I did not intend to leave you hanging on the cliff this long. Time passes by so quickly some days and others a single minute feels like several days.
The previous post was fairly short and this one will more than make up for that…
So I’d just been told that they thought I had cancer. Some of the labs took more than a week to come back. It felt like an eternity to wait, but one by one the results trickled in. Each negative result was a collective sigh by family and friends, but I was still in full “flip out mode.” When they all came back negative, then I finally was able to breathe again.
We still had a mystery on our hands though. Endocrinology continued to run more and more tests. As a nurse, I was looking up each one and finally saw that we basically had exhausted all tests within their specialty. Our first specialist left a little to be desired; later on we ended up requesting records to go to a larger regional facility and I read the progress note, which stated he thought that this was all anxiety…more on this later! We requested a second opinion at another facility in the same town just to get a fresh set of eyes on the case. However the other facility was considered out-of-network with our HMO insurance provider. In return that meant that we had to have a second in-network opinion before we could literally drive 10 minutes across town for another opinion. Yes…insurance, that was something that also was going to be a continuous hurdle along this journey. My second opinion (in-network) yielded a thyroid evaluation because we already knew that I had a nodule from previously. It had changed slightly so we decided to do a biopsy, which came back questionable. When we finally got our “across town” consult approved, they reviewed the biopsy slides and determined that there wasn’t enough of a sample to even give an accurate result. So I got to have a second biopsy done in less than a two week period. This time is came back as suspicious and at that facility it runs a 30% chance of being cancerous. I decided to have the left half of my thyroid removed to rule out any thyroid cancer that could have a similar presentation. My symptoms improved for a whopping three weeks and then returned.

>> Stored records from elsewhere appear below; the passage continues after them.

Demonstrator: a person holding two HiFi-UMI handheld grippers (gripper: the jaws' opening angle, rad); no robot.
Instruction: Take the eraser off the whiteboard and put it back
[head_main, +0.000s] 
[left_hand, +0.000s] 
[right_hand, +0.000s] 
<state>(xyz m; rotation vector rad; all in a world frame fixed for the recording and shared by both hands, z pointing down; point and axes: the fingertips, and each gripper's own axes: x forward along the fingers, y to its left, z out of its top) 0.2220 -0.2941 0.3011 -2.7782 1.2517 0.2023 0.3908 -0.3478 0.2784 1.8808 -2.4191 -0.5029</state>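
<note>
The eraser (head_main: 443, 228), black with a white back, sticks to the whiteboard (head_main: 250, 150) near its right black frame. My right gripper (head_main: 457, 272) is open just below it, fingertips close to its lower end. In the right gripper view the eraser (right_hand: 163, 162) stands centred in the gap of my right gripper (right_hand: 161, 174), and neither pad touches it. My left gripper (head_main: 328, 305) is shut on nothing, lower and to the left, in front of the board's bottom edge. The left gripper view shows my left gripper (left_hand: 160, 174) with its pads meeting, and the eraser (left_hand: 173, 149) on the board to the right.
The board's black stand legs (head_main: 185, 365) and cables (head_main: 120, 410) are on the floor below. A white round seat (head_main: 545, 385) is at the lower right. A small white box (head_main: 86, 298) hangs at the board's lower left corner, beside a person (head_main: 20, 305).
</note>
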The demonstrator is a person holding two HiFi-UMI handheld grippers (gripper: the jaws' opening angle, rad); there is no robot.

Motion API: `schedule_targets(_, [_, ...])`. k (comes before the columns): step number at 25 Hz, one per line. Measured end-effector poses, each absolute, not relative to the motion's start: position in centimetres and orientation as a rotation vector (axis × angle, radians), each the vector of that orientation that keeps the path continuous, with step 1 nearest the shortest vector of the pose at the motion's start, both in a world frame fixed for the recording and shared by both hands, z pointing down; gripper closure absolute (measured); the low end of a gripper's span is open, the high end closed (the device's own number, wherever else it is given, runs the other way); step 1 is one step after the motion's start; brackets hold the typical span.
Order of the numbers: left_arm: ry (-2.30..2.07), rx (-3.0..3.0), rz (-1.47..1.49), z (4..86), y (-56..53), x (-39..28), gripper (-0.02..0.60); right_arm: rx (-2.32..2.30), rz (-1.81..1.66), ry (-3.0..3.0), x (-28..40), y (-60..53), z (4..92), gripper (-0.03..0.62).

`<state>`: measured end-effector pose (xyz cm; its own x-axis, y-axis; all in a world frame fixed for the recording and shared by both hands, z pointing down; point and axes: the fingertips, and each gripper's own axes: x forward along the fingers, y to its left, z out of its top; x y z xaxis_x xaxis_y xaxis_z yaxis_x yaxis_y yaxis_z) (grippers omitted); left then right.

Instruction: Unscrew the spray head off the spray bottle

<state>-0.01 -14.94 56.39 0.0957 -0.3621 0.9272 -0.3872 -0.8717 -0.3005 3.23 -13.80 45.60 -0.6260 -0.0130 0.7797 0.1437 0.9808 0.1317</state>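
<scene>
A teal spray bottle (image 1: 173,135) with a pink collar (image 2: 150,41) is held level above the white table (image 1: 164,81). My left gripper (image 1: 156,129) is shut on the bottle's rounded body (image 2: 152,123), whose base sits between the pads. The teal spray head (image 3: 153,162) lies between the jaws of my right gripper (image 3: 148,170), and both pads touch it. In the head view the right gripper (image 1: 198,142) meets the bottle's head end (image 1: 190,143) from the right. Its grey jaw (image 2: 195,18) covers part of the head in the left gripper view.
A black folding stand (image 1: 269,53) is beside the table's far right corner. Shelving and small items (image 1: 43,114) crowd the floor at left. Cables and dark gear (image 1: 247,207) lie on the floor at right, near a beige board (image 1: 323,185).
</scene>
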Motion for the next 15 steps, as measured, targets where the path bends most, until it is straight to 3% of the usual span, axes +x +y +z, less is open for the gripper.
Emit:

Keep in mind it was May already. This was 5 months into a deep, dark hole with no end in sight. We still couldn’t control my blood pressure or heart rates very well. My flushing was at a point that I was laying on the linoleum floor in our bathroom to try and cool down. I didn’t know where to turn, what to say, or even how to breathe. I just kept hoping and praying that I would wake up one morning and it would all be a thing of the past. All I wanted to do was go back to work and be a nurse instead of the patient.
I was so angry. Why did this happen to me? What did I do wrong? I wanted my life back…the one that didn’t involve pills, blood draws, ER visits, and constant trips to specialists. I wanted the life that was working at the hospital and in people’s homes. Helping families and patients through grieving, pain, and also moments of overflowing joy.
The new “normal” was playing out in front of my eyes and I either had to accept it and adapt, or sit back and disappear into the background. So I chose the new normal and put one foot in front of the other. That was my choice; the only one in my eyes…
This thing called life is a funny thing. It can be full of joy and it can be full of pain. It’s our choice whether we allow good or bad to continue to exist day after day. I had so many people cheering me on and I needed that support. I needed to be lifted up.